Os efeitos visuais oscilam entre o aceitável e o decepcionante. Em cenas escuras, cercadas por uma atmosfera narrativa mais controlada, o CGI funciona razoavelmente bem; já em ambientes claros, as limitações tornam-se evidentes. Os efeitos utilizados nos Gêmeos Hutts e em Rotta, por exemplo, são tecnicamente semelhantes, mas iluminação e cinematografia fazem com que alguns personagens pareçam muito mais convincentes do que outros. O uso frequente de efeitos práticos ajuda a estabelecer certa credibilidade visual característica do “Mandoverse”. Grogu, ainda concebido majoritariamente por meio de animatrônicos, continua transmitindo carisma, expressividade e personalidade em praticamente todas as suas cenas.
Pedro Pascal retorna como Din Djarin, embora demonstre certo desgaste ao interpretar o personagem após tantos anos, além de aparentar ter sido dublado durante boa parte da duração do filme.
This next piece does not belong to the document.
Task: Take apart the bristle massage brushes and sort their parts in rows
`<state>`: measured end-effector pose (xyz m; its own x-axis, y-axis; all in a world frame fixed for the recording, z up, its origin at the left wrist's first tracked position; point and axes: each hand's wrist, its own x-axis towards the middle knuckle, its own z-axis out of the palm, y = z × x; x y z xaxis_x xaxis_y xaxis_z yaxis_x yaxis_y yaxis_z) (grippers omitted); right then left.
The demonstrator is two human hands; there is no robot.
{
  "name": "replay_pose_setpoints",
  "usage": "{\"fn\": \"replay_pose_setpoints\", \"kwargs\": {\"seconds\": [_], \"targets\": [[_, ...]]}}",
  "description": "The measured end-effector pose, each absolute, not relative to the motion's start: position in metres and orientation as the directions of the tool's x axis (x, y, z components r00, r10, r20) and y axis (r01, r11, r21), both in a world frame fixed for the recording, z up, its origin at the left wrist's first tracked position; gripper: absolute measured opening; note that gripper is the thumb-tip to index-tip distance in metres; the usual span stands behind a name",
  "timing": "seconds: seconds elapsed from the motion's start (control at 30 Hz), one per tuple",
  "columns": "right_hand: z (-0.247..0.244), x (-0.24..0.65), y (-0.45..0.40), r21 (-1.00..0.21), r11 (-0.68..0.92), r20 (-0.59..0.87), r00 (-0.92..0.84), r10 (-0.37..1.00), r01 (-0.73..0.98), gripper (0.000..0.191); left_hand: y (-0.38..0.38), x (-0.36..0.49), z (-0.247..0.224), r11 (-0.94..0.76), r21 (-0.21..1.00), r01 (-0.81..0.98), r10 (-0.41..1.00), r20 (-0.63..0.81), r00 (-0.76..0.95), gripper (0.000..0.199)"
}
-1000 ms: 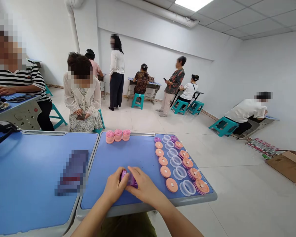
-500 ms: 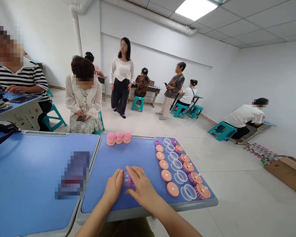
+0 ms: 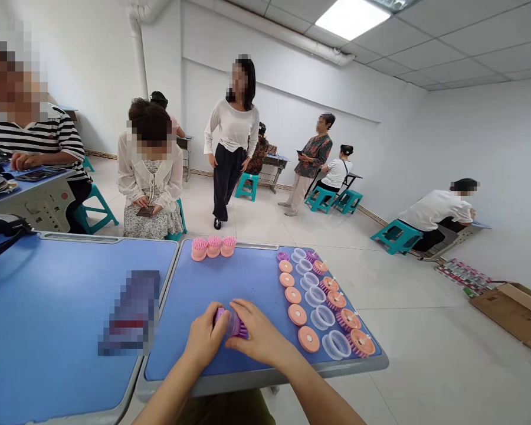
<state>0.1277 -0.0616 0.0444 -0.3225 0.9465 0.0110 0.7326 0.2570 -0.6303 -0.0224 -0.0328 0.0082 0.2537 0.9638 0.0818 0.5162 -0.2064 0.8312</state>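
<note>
Between my hands, above the blue table (image 3: 177, 354), is a purple brush (image 3: 233, 324) with a clear middle part and bristles toward the right. My left hand (image 3: 204, 334) grips its left end, thumb on top. My right hand (image 3: 257, 332) holds the bristle side, fingers curved over it. To the right lie a column of peach discs (image 3: 297, 314), a column of clear rings (image 3: 322, 317) and a column of bristled heads (image 3: 347, 319) with small white stems. A small purple piece (image 3: 282, 256) tops the disc column. Three pink brushes (image 3: 213, 247) stand at the back left.
A second blue table (image 3: 62, 330) adjoins on the left, with a blurred dark packet (image 3: 130, 313) and a black strap (image 3: 4, 242). Several people sit or stand beyond, one (image 3: 150, 171) seated close behind the tables. A cardboard box (image 3: 513, 313) lies on the floor at right.
A purple end now shows at the brush's left side, by my left thumb. My right hand has shifted slightly right. The standing person in white has stepped nearer and to the right.
</note>
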Motion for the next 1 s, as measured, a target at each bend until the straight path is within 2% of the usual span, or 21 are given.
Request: {"fn": "replay_pose_setpoints", "kwargs": {"seconds": [0.1,0.17,0.3,0.4,0.47,0.53,0.6,0.7,0.8,0.9,1.0], "targets": [[0.047,0.13,-0.062,-0.641,0.295,0.03,-0.361,0.932,0.708,0.051,-0.033,-0.022,0.007,-0.203,0.83,0.519,0.965,0.081,0.248,0.024],[0.048,0.131,-0.063,-0.613,0.335,0.068,-0.374,0.925,0.716,0.05,-0.032,-0.021,0.006,-0.194,0.836,0.513,0.966,0.072,0.248,0.024],[0.044,0.125,-0.065,-0.433,0.422,0.156,-0.395,0.905,0.796,0.064,-0.03,-0.02,0.005,-0.163,0.864,0.476,0.969,0.05,0.242,0.03],[0.04,0.116,-0.064,-0.285,0.475,0.238,-0.419,0.877,0.833,0.066,-0.028,-0.021,0.006,-0.139,0.897,0.419,0.97,0.04,0.238,0.035],[0.038,0.113,-0.063,-0.229,0.507,0.286,-0.441,0.851,0.831,0.067,-0.026,-0.024,0.006,-0.122,0.92,0.373,0.97,0.031,0.242,0.038],[0.037,0.114,-0.062,-0.224,0.527,0.317,-0.45,0.835,0.82,0.067,-0.025,-0.026,0.006,-0.093,0.937,0.336,0.97,0.009,0.241,0.041],[0.038,0.118,-0.062,-0.295,0.516,0.322,-0.424,0.846,0.805,0.067,-0.023,-0.027,0.004,-0.048,0.953,0.299,0.972,-0.024,0.233,0.044],[0.042,0.127,-0.059,-0.514,0.399,0.274,-0.295,0.915,0.76,0.063,-0.023,-0.028,0.001,0.007,0.969,0.246,0.975,-0.061,0.212,0.044],[0.043,0.137,-0.051,-0.687,0.231,0.216,-0.109,0.97,0.689,0.045,-0.025,-0.026,0.002,0.024,0.974,0.227,0.98,-0.068,0.188,0.038],[0.04,0.145,-0.036,-0.771,0.132,0.2,0.04,0.979,0.623,0.023,-0.026,-0.025,0.006,0.04,0.971,0.238,0.983,-0.08,0.164,0.035],[0.036,0.155,-0.013,-0.804,0.057,0.193,0.169,0.966,0.592,0.023,-0.026,-0.025,0.008,0.048,0.965,0.257,0.982,-0.093,0.165,0.035]]}}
Jeremy Allen White empresta sua voz a Rotta, o Hutt, transformando o personagem em uma figura inesperadamente carismática, com traços que remetem a um herói clássico. Já Sigourney Weaver, cuja presença combina perfeitamente com o anarquismo espacial de Star Wars, acaba subutilizada em um papel burocrático e pouco memorável.
No fim, “O Mandaloriano e Grogu” funciona mais como um confortável retorno a um universo familiar do que como um verdadeiro passo adiante para Star Wars. O filme diverte, expande pequenos elementos da mitologia da franquia e mantém vivo o espírito aventuresco que sempre definiu a saga, mas raramente assume riscos ou apresenta algo realmente transformador. Entre acertos pontuais, fan service e uma narrativa segura demais, a produção reforça a sensação de que Star Wars ainda busca entender qual será seu futuro nos cinemas. Se o filme marca a despedida-ou hiato – de Mando e Grogu, só o futuro dirá.